GIVEN MATERIAL section start
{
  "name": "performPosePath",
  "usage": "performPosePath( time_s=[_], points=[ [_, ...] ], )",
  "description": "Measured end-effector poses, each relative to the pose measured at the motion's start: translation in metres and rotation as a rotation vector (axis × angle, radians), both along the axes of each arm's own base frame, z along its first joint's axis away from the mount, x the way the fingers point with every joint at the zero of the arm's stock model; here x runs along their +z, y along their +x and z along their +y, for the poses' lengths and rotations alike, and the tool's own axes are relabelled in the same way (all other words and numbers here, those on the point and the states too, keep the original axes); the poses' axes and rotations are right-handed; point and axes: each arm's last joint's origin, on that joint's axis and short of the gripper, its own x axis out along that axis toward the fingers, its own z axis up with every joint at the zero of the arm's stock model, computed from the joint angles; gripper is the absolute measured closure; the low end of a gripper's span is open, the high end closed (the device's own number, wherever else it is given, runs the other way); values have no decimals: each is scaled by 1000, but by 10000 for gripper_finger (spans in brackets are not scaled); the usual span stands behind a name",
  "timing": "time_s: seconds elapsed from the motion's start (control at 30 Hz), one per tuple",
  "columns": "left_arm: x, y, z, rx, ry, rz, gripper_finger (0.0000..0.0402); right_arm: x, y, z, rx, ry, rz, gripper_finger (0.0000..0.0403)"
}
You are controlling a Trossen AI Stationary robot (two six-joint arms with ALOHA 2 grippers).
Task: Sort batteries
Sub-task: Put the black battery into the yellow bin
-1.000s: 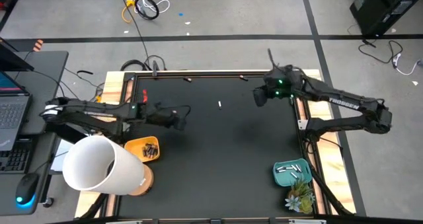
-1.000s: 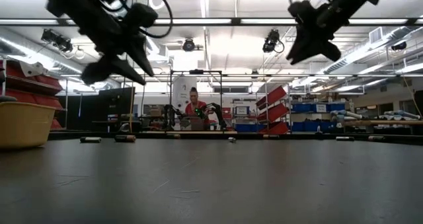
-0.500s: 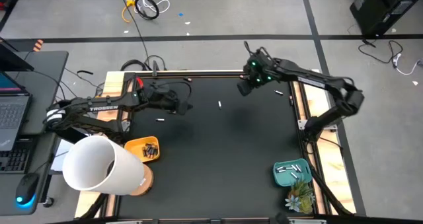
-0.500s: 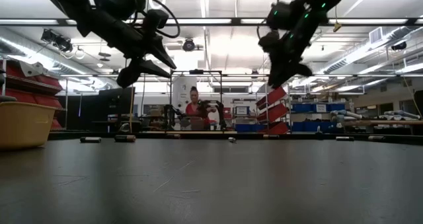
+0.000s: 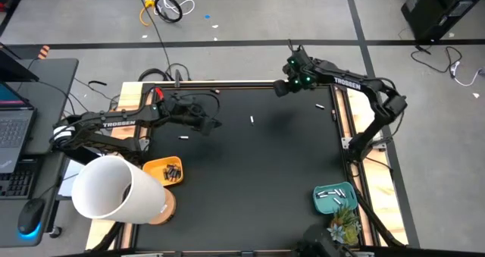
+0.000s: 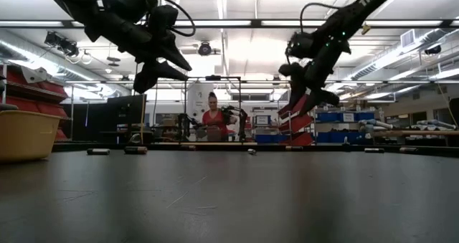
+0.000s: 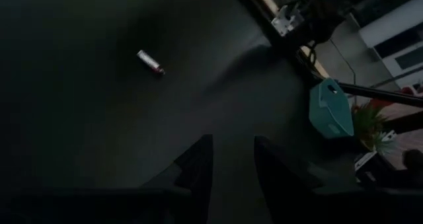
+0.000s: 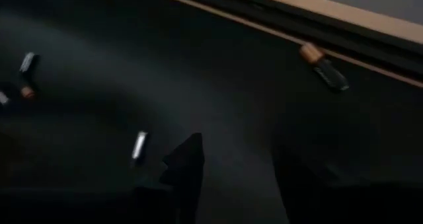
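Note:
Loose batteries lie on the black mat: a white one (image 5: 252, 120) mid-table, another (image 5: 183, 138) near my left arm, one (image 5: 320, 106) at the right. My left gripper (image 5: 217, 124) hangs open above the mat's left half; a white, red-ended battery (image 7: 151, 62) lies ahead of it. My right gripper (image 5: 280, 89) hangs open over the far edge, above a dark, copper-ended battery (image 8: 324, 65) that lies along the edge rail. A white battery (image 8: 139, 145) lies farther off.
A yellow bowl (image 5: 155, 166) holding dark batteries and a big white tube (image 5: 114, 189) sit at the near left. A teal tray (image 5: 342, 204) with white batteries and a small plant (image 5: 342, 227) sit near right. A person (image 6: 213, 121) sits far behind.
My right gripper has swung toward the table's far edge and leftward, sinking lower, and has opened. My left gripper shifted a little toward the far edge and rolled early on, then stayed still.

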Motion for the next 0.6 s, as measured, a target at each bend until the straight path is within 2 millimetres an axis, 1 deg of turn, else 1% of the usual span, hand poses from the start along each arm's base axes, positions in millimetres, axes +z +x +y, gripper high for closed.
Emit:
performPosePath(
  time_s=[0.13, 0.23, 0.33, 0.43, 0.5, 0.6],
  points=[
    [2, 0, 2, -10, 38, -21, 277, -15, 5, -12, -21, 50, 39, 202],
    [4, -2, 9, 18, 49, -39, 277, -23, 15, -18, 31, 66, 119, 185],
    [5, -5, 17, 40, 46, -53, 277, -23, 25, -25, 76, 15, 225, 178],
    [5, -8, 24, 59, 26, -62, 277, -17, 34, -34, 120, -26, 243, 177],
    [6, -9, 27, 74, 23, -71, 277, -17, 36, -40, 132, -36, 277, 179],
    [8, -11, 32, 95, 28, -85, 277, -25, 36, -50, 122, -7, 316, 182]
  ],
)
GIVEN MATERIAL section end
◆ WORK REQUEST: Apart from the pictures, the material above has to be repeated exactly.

◆ SOLUTION FOR THIS EXERCISE:
{
  "name": "performPosePath",
  "usage": "performPosePath( time_s=[_], points=[ [_, ...] ], )",
  "description": "Measured end-effector poses, each relative to the pose measured at the motion's start: translation in metres and rotation as a rotation vector (axis × angle, radians), both along the axes of each arm's own base frame, z along its first joint's axis away from the mount, x the way the fingers point with every joint at the zero of the arm's stock model; here x runs along their +z, y along their +x and z along their +y, for the poses' lengths and rotations alike, and the tool's own axes are relabelled in the same way (all other words and numbers here, those on the point and the states too, keep the original axes); the poses' axes and rotations are right-handed; point and axes: each arm's last joint's origin, on that joint's axis and short of the gripper, its own x axis out along that axis toward the fingers, its own z axis up with every joint at the zero of the arm's stock model, computed from the joint angles; gripper is the absolute measured closure; the low end of a gripper's span is open, the high end closed (the device's own number, wherever else it is given, runs the other way); values have no decimals: each is scaled by 1000, but by 10000 for gripper_finger (spans in brackets are not scaled); the usual span stands behind a name",
  "timing": "time_s: seconds elapsed from the motion's start (control at 30 Hz), one per tuple",
  "columns": "left_arm: x, y, z, rx, ry, rz, gripper_finger (0.0000..0.0402); right_arm: x, y, z, rx, ry, rz, gripper_finger (0.0000..0.0403)"
}
You are controlling a Trossen AI Stationary robot (two six-joint arms with ALOHA 2 grippers).
Task: Sort batteries
Sub-task: Put the black battery into the yellow bin
-1.000s: 
-1.000s: 
-0.500s: 
-0.500s: 
+0.000s: 
+0.000s: 
+0.000s: 
+0.000s: 
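Note:
Loose batteries lie on the black mat: a white one (image 5: 252, 120) mid-table, another (image 5: 183, 138) near my left arm, one (image 5: 320, 106) at the right. My left gripper (image 5: 217, 124) hangs open above the mat's left half; a white, red-ended battery (image 7: 151, 62) lies ahead of it. My right gripper (image 5: 280, 89) hangs open over the far edge, above a dark, copper-ended battery (image 8: 324, 65) that lies along the edge rail. A white battery (image 8: 139, 145) lies farther off.
A yellow bowl (image 5: 155, 166) holding dark batteries and a big white tube (image 5: 114, 189) sit at the near left. A teal tray (image 5: 342, 204) with white batteries and a small plant (image 5: 342, 227) sit near right. A person (image 6: 213, 121) sits far behind.
My right gripper has swung toward the table's far edge and leftward, sinking lower, and has opened. My left gripper shifted a little toward the far edge and rolled early on, then stayed still.
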
Motion for the next 0.6 s, as measured, a target at each bend until the straight path is within 2 millimetres an axis, 1 deg of turn, else 1% of the usual span, hand poses from the start along each arm's base axes, positions in millimetres, axes +z +x +y, gripper high for closed.
Emit:
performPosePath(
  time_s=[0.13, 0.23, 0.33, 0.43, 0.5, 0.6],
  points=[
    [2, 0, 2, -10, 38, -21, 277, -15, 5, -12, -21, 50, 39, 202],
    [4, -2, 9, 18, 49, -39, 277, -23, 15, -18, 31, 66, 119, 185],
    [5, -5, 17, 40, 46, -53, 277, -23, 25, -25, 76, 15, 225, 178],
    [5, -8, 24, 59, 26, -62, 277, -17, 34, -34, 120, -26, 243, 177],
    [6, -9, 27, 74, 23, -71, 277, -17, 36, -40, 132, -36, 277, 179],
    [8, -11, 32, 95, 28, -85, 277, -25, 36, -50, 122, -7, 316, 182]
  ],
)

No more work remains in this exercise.